Het gezin van Juana Ical (59) was een van de families die in 2011 hardhandig uit hun huis werden verdreven. Vóór de uitzetting leefden ze jaren in angst door onderdrukking en geweld van de grote bedrijven en de overheid, die ieder moment konden toeslaan; ze werden bedreigd en konden niet veilig over straat. Bij de uitzetting werden hun huis en gewassen verbrand en verloor de familie al haar bezittingen. Ze moesten vluchten voor hun leven. Dat was een verschrikkelijke, traumatische ervaring voor Doña Juana, haar man en hun tien kinderen, die diepe sporen heeft achtergelaten en hen letterlijk met lege handen achterliet.
Land pachten
We zijn nu tien jaar verder en gelukkig ziet het leven van Juana en haar familie er inmiddels heel anders uit. Na veel onderhandelingen met de betrokken overheidsinstanties en dankzij de samenwerking tussen lokale NGO’s en de hulp van internationale ontwikkelingsorganisaties, zijn de getroffen families erin geslaagd samen land te pachten. Nu beschikken 76 families over ruim 200 hectare grond. Ze verbouwen er onder andere cardamom, mais en koffie. Met de opbrengsten daarvan kunnen ze de pacht opbrengen. De families hebben een comité opgericht dat verantwoordelijk is voor het organiseren en coördineren van de gemeenschappelijke projecten, de opbrengsten en de kosten voor het land.

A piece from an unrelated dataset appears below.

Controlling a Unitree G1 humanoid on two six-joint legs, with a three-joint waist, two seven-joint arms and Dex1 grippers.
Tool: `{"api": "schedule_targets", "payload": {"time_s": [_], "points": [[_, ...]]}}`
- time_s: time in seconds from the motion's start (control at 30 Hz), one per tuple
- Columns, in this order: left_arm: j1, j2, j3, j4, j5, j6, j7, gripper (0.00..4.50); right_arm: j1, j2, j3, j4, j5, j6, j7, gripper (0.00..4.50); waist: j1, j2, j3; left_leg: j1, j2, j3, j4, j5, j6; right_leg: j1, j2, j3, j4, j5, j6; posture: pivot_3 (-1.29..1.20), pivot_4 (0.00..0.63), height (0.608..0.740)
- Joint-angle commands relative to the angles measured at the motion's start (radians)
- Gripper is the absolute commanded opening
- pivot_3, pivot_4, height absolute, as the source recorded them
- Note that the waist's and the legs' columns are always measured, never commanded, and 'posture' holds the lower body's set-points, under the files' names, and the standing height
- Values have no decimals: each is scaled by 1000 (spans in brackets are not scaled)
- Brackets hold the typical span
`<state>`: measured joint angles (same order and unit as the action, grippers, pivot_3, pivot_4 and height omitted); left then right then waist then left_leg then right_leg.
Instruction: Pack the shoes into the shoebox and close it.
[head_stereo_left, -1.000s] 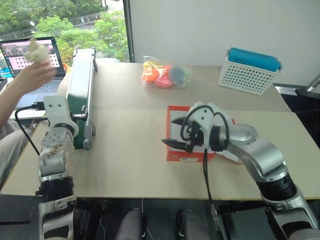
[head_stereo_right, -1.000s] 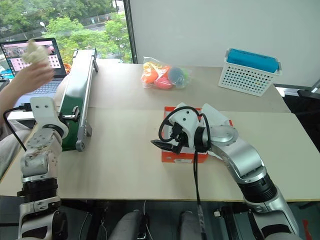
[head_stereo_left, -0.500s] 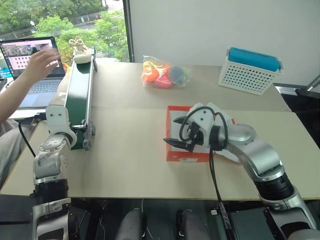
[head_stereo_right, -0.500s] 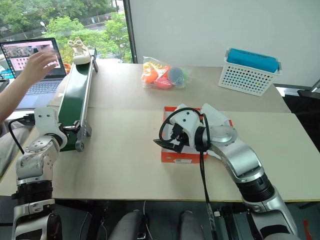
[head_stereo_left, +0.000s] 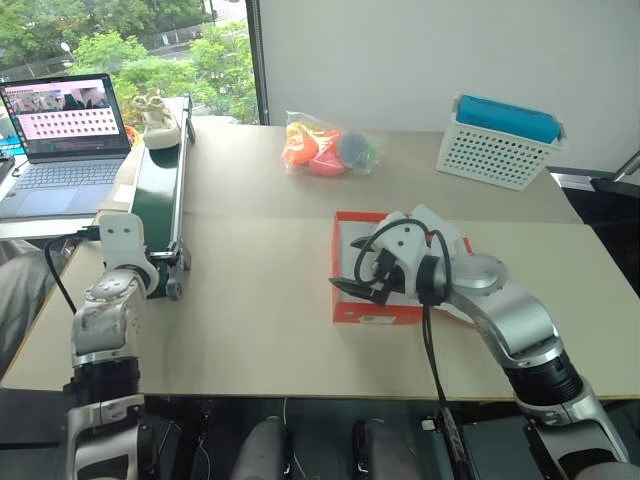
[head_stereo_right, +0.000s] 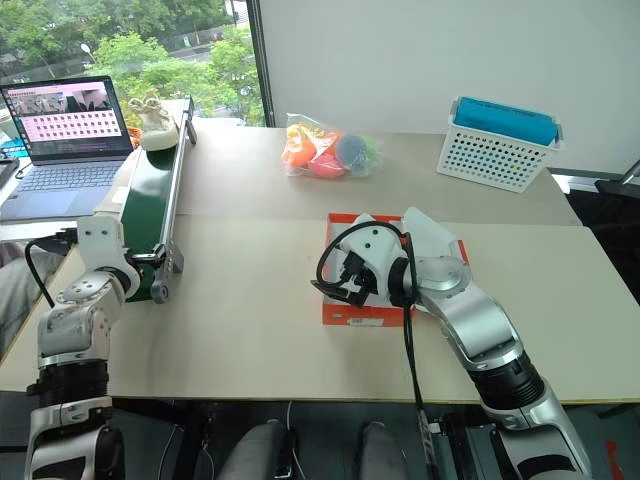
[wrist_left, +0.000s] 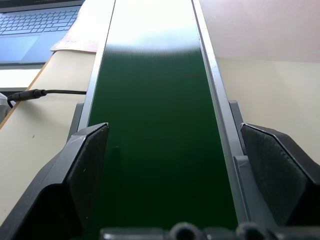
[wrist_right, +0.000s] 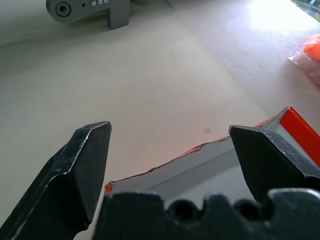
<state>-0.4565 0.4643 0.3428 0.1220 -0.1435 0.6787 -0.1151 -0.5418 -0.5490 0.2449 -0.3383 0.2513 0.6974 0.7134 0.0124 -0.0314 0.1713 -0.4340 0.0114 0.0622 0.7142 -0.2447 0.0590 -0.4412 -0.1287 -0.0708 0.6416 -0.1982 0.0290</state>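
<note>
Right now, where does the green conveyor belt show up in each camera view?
Left eye view: conveyor belt at the left, running away from the robot.
Right eye view: conveyor belt at the left again.
Left wrist view: conveyor belt straight ahead, between the open fingers of the left hand.
Right wrist view: its grey end, beyond the shoebox corner.
Shared landmark: the tan table.

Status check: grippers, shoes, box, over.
Both grippers open, empty: left gripper at near end of conveyor, right gripper over the open shoebox. One shoe on conveyor's far end. Nothing in the way.
</note>
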Motion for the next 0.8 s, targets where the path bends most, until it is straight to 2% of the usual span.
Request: {"api": "schedule_targets", "payload": {"time_s": [0.03,0.3,0.8], "points": [[-29,15,-8,-3,10,-24,6,4500,-11,4,-11,-11,-8,-10,-5,4432,-1,0,0,0,0,0,0,0,0,0,0,0,0,0,0,0,150,699],[-40,11,-24,-23,9,-27,12,4500,-4,17,-10,9,-25,-20,-9,4432,-1,0,0,0,0,0,0,0,0,0,0,0,0,0,0,0,150,699],[-84,9,-10,-12,18,-152,49,4500,-18,43,-34,88,-67,-18,-77,4432,-1,0,0,0,0,0,0,0,0,0,0,0,0,0,0,0,150,699]]}}
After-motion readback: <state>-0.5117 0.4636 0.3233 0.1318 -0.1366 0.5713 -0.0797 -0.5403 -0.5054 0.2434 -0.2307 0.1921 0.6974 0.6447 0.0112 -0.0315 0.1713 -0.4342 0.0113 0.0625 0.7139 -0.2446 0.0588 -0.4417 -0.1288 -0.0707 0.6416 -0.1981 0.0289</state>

Doña Juana: “Mijn leven is erg veranderd sinds die dag in 2011. Ik heb nu samen met mijn zoon een winkeltje met houdbare producten. Dat konden we beginnen met het geld dat hij verdiende met vissen. Mijn zoon bouwt nu zijn eigen huis naast dat van mij en mijn man.” Juana heeft ook meer rust vertelt ze: “Vroeger leefden we in constante angst voor geweld en de dreiging dat ons huis en onze gewassen zouden worden verbrand. Nu kunnen we rustig eten en slapen en voel ik vrede in mijn hart.”
Juana vertelt hoe belangrijk de hulp is die haar gemeenschap heeft gekregen: “Het laat de overheid zien dat we niet alleen staan. De steun van deze organisaties is essentieel omdat ze ons hebben geholpen en bemoedigd. Ze hebben ons uitgelegd wat onze rechten zijn en dat we de overheid kunnen vragen die te respecteren. Dankzij hun hulp hebben we een beter leven.”